- THE TASK
Nothing but the lines from the one containing "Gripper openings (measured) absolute" through the one containing "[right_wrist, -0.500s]", both included, should be given again, each exactly as written below.

- DATA SHOWN
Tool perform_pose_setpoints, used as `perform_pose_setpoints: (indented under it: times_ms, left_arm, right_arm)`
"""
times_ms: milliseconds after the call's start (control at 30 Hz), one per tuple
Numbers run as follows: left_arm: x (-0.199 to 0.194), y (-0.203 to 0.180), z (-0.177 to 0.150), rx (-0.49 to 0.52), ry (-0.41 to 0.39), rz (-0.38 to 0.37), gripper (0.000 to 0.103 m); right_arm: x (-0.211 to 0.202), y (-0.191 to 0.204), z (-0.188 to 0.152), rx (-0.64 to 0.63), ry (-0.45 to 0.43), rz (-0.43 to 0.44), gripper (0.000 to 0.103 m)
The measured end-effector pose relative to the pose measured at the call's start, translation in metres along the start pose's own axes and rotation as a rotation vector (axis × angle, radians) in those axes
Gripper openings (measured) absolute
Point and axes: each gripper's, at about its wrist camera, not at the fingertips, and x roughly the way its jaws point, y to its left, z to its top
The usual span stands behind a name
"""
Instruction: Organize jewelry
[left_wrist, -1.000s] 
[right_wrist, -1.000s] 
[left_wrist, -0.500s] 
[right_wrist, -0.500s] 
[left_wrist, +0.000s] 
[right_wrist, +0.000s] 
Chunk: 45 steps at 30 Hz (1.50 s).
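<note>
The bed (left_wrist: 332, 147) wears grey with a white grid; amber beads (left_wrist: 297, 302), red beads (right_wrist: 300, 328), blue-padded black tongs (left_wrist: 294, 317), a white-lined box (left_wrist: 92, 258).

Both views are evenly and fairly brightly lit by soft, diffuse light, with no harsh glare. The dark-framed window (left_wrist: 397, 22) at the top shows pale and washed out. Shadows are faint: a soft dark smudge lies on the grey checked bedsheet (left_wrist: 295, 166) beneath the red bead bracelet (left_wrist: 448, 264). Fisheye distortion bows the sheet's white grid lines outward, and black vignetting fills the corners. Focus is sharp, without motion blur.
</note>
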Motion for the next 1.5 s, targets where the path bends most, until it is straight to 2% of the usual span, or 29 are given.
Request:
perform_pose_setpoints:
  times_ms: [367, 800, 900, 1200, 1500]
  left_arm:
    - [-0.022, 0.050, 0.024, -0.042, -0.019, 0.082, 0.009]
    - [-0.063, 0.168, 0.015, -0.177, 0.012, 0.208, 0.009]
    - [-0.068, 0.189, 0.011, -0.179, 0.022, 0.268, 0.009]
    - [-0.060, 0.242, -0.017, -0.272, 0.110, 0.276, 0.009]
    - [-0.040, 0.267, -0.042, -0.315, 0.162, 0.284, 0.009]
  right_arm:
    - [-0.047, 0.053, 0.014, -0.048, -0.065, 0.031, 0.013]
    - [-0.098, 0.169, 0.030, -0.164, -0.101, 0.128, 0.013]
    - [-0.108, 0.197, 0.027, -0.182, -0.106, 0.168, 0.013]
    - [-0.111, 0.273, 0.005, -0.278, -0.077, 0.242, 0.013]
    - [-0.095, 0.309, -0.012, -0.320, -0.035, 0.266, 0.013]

- FINISHED EXERCISE
Gripper openings (measured) absolute
Point and axes: each gripper's, at about its wrist camera, not at the fingertips, and x roughly the way its jaws point, y to its left, z to its top
The usual span stands behind a name
"""
Instruction: Organize jewelry
[left_wrist, -1.000s] 
[right_wrist, -1.000s] 
[left_wrist, -0.500s] 
[right_wrist, -0.500s] 

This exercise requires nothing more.